## Directions for this task
In exact form, set down only those lines of the material that run from its first line to the line with "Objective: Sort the", inclusive.
- - - -
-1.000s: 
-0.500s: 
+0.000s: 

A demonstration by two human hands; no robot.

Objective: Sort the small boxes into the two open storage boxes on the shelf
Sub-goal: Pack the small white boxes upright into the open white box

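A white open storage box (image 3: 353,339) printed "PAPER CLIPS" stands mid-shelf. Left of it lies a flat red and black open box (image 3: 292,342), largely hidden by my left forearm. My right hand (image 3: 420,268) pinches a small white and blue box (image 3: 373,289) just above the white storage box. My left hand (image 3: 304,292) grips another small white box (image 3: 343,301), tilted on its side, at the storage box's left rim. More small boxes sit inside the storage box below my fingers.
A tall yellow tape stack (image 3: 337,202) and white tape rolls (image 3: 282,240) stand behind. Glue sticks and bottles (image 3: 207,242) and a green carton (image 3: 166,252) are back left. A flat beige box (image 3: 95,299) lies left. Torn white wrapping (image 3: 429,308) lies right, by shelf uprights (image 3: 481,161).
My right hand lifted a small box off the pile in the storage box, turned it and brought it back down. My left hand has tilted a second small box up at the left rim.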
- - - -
## Your response
-1.000s: 
-0.500s: 
+0.000s: 

A demonstration by two human hands; no robot.

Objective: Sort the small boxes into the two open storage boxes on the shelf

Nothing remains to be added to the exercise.